According to G2, Amazon DynamoDB holds a slight advantage over Couchbase across key usability dimensions, scoring 8.7 in both "Better at Meeting Requirements" and "More Usable" compared to Couchbase's 8.5 and 8.4 respectively. DynamoDB also leads by 1.0 point in "Easier to Set Up" (8.9 vs 7.9) and by 0.6 points in "Easier to Admin" (8.8 vs 8.2). In "Better at Support" and "Easier to Do Business With," DynamoDB scores 8.6 and 8.9, outperforming Couchbase's 8.3 and 8.3 respectively. User sentiment further highlights DynamoDB's strengths in scalability (10 mentions), ease of use (8 mentions), low latency (5 mentions), cost efficiency (5 mentions), and managed services (5 mentions). Conversely, DynamoDB's main drawbacks include expense (8 mentions), query complexity (7 mentions), and a steep learning curve (5 mentions). Couchbase users praise its ease of use (15 mentions), scalability (11 mentions), speed (7 mentions), and flexibility (6 mentions), but note challenges with complex configuration (8 mentions), difficult learning (7 mentions), and high memory usage (2 mentions). Overall, DynamoDB excels in ease of setup, administration, and integration within AWS ecosystems, while Couchbase is favored for its flexibility and speed but faces higher complexity in configuration and resource demands.

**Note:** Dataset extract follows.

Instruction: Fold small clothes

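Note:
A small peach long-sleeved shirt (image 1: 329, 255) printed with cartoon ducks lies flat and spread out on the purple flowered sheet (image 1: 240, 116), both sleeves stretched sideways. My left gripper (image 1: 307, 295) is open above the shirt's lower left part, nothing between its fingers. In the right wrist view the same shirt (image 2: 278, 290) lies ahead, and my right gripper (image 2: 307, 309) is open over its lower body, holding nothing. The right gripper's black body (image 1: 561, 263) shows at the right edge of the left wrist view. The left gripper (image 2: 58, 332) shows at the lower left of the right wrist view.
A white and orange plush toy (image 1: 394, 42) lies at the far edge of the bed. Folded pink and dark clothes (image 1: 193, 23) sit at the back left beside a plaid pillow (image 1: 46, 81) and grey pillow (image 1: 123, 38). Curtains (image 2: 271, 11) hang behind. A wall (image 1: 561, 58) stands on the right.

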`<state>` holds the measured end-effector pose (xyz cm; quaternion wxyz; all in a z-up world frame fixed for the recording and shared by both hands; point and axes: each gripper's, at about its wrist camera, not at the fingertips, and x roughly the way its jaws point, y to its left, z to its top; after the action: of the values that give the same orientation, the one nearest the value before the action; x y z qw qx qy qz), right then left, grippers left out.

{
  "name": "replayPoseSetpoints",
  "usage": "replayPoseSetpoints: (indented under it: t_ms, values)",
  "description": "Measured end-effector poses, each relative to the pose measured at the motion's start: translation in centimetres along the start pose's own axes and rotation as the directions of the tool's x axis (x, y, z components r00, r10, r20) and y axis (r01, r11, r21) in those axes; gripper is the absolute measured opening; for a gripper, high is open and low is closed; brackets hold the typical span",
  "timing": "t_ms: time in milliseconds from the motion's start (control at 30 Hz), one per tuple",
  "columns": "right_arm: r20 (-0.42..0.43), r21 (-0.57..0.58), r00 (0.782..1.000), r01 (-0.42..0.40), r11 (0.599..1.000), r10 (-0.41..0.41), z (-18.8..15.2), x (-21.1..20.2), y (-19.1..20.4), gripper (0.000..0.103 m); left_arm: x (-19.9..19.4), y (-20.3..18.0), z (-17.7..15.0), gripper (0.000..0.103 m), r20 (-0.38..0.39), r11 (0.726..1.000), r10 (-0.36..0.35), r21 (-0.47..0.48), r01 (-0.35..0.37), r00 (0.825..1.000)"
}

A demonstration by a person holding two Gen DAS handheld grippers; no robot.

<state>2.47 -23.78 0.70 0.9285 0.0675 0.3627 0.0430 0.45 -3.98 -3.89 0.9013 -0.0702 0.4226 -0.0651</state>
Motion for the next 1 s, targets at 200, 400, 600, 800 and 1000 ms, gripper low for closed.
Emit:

Users choose Couchbase over Amazon DynamoDB primarily for its ease of use, with 15 mentions highlighting user-friendly experience, and its strong scalability (11 mentions) and speed (7 mentions). Couchbase's flexibility in handling diverse data access patterns and its SQL-like N1QL query language appeal to users seeking a versatile NoSQL solution. Additionally, Couchbase's built-in full-text search and analytics capabilities enable complex queries and insights directly within the database, which some users find advantageous compared to DynamoDB's limited query flexibility. Couchbase's hybrid architecture, combining relational and NoSQL features, supports a wide range of use cases, making it a preferred choice for applications requiring real-time data access and complex querying. Users also appreciate Couchbase's integration with multi-cloud platforms, such as Google Cloud and Google Cloud AI-driven features, which align with multicloud strategies. Despite a steeper learning curve and more complex initial setup, users favor Couchbase for its performance, flexibility, and advanced analytics, which justify the investment in specialized expertise and resources for their specific application needs.